#### WORK TO COMPLETE
The lines wanted are those in the data below that include "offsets".
________________________________________
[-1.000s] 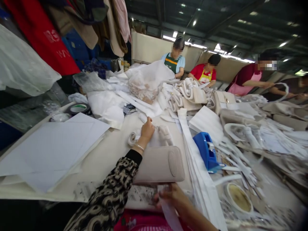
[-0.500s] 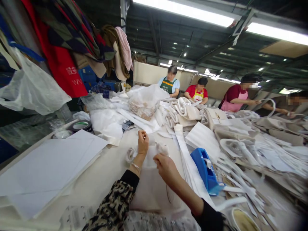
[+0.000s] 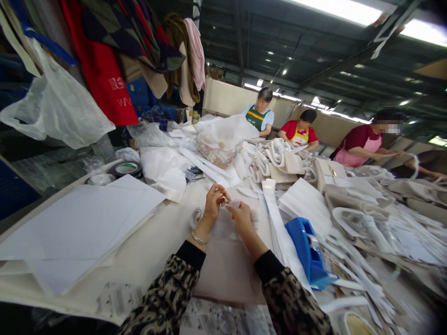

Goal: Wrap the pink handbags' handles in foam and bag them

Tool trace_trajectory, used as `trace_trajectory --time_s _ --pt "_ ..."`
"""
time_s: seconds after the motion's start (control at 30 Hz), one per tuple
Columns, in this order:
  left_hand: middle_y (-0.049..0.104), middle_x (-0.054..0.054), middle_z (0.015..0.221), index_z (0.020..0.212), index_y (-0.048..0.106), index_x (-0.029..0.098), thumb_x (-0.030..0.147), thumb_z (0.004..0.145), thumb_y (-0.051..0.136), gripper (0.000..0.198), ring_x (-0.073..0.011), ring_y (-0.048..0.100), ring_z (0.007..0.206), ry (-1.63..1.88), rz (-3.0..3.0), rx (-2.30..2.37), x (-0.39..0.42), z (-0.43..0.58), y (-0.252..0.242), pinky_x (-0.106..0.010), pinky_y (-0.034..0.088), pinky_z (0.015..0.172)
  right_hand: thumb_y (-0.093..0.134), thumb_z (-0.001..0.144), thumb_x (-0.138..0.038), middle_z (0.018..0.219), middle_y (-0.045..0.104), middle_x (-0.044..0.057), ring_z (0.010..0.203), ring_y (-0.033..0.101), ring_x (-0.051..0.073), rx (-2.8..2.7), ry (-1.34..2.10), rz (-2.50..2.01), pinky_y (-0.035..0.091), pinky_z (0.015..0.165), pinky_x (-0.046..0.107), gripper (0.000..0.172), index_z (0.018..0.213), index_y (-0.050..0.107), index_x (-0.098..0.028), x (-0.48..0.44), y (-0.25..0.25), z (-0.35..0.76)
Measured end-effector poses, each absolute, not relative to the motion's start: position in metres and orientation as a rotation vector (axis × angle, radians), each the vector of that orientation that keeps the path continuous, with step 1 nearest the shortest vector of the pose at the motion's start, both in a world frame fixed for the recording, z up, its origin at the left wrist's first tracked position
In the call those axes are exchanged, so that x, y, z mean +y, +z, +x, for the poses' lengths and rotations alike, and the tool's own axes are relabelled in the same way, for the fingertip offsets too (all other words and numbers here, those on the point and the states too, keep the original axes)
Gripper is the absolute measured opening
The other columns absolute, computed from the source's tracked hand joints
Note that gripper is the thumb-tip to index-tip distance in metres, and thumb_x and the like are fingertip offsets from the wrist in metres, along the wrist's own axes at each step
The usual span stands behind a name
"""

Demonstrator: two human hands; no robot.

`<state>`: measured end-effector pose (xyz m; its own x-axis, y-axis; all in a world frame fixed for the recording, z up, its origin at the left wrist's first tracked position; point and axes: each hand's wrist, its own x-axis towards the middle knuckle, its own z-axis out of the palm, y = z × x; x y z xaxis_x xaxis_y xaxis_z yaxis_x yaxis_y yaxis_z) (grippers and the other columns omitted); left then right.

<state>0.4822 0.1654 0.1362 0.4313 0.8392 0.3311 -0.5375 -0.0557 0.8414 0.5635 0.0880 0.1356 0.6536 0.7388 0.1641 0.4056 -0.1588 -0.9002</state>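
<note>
My left hand (image 3: pixel 213 201) and my right hand (image 3: pixel 240 215) meet over the table, both pinching a small white piece of tissue or wrapping (image 3: pixel 233 204) between their fingertips. Under my wrists lies a beige purse (image 3: pixel 228 270), partly covered by thin white wrapping. A blue tape dispenser (image 3: pixel 309 253) stands just right of my right forearm. A long white strip (image 3: pixel 275 218) runs between the purse and the dispenser.
White sheets (image 3: pixel 77 228) are stacked at the left. Tape rolls (image 3: pixel 126 168) sit behind them. Beige bags (image 3: pixel 282 158) and white paper pile up across the right and far side, where three people work. Clothes and a plastic bag (image 3: pixel 59 107) hang at the upper left.
My right hand rose from the near edge of the table to join the left at the white piece. The view tilted upward.
</note>
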Motion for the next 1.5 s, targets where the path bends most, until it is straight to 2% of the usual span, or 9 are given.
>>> trace_trajectory --time_s 0.27,0.53,0.73,0.9,1.03,1.17,1.3,1.4,1.5 --pt "0.054 0.003 0.063 0.077 0.05 0.019 0.015 0.071 0.043 0.011 -0.0107 0.052 0.057 1.015 1.38 0.466 0.169 0.494 0.122 -0.021 0.042 0.056 0.066 0.077 -0.023 0.086 0.066 0.004 0.091 0.049 0.023 -1.244 0.094 -1.689 0.04 0.085 0.037 0.006 0.077 0.072 -0.021 0.02 0.145 0.542" --pt "0.056 0.004 0.057 0.073 0.056 0.021 0.012 0.072 0.046 0.014 -0.0137 0.052 0.059 0.79 1.767 0.535 0.163 0.5 0.115 -0.026 0.043 0.067 0.046 0.096 -0.015 0.09 0.065 0.007 0.087 0.054 0.02 -1.818 -0.126 -1.626 0.046 0.075 0.032 0.024 0.091 0.07 -0.018 -0.048 0.125 0.521" --pt "0.057 0.003 0.062 0.07 0.059 0.021 0.009 0.07 0.05 0.015 -0.0148 0.05 0.063 0.791 1.914 0.554 0.157 0.501 0.12 -0.029 0.043 0.075 0.045 0.096 -0.013 0.101 0.065 0.01 0.103 0.056 0.023 -1.922 -0.309 -1.627 0.051 0.085 0.036 0.022 0.101 0.066 -0.015 -0.06 0.107 0.515" --pt "0.059 0.002 0.061 0.07 0.06 0.018 0.01 0.072 0.047 0.015 -0.0145 0.056 0.064 0.75 1.897 0.438 0.15 0.506 0.133 -0.029 0.049 0.073 0.045 0.089 -0.005 0.117 0.061 0.014 0.131 0.042 0.03 -1.979 -0.33 -1.669 0.045 0.106 0.048 0.037 0.122 0.059 -0.014 -0.083 0.094 0.503" --pt "0.07 -0.005 0.083 0.082 0.066 0.016 0.015 0.081 0.044 0.022 -0.0171 0.066 0.08 0.712 1.89 0.266 0.127 0.481 0.151 -0.031 0.054 0.079 0.05 0.086 -0.005 0.119 0.059 0.016 0.138 0.035 0.032 -2.02 -0.267 -1.756 0.041 0.11 0.052 0.045 0.129 0.054 -0.012 -0.095 0.09 0.496" --pt "0.074 -0.006 0.091 0.088 0.073 0.019 0.011 0.08 0.051 0.024 -0.0202 0.067 0.092 0.665 2.026 0.205 0.081 0.422 0.14 -0.037 0.052 0.092 0.057 0.087 -0.013 0.116 0.059 0.015 0.137 0.037 0.032 -2.001 -0.205 -1.745 0.039 0.111 0.052 0.041 0.128 0.054 -0.013 -0.093 0.096 0.493" --pt "0.064 -0.007 0.128 0.125 0.062 0.023 0.007 0.088 0.045 0.044 -0.0197 0.058 0.121 0.622 2.314 0.044 0.052 0.373 0.106 -0.043 0.042 0.109 0.062 0.085 -0.017 0.123 0.058 0.014 0.128 0.047 0.03 -1.974 -0.035 -1.648 0.04 0.11 0.049 0.029 0.113 0.064 -0.016 -0.097 0.109 0.505" --pt "0.058 -0.007 0.137 0.131 0.056 0.023 0.008 0.092 0.043 0.044 -0.0194 0.051 0.13 0.594 2.454 -0.083 0.05 0.363 0.093 -0.046 0.038 0.113 0.053 0.088 -0.013 0.108 0.066 0.01 0.107 0.06 0.021 -1.886 0.147 -1.582 0.05 0.095 0.038 0.02 0.099 0.07 -0.018 -0.124 0.115 0.524" --pt "0.061 -0.008 0.133 0.126 0.061 0.023 0.011 0.093 0.046 0.038 -0.0209 0.053 0.128 0.627 2.516 -0.113 0.05 0.363 0.098 -0.048 0.041 0.112 0.052 0.088 -0.015 0.099 0.067 0.009 0.095 0.062 0.02 -1.82 0.11 -1.692 0.054 0.082 0.036 0.025 0.107 0.068 -0.02 -0.173 0.118 0.529"
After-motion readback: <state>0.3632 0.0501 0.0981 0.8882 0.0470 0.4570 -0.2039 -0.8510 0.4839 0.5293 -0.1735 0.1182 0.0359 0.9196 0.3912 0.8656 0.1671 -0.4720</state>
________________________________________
#### RESULT OF THIS EXERCISE
In the call those axes are exchanged, so that x, y, z mean +y, +z, +x, for the poses' lengths and rotations alike, and the tool's own axes are relabelled in the same way, for the fingertip offsets too (all other words and numbers here, those on the point and the states too, keep the original axes)
Note that gripper is the thumb-tip to index-tip distance in metres, and thumb_x and the like are fingertip offsets from the wrist in metres, along the wrist's own axes at each step

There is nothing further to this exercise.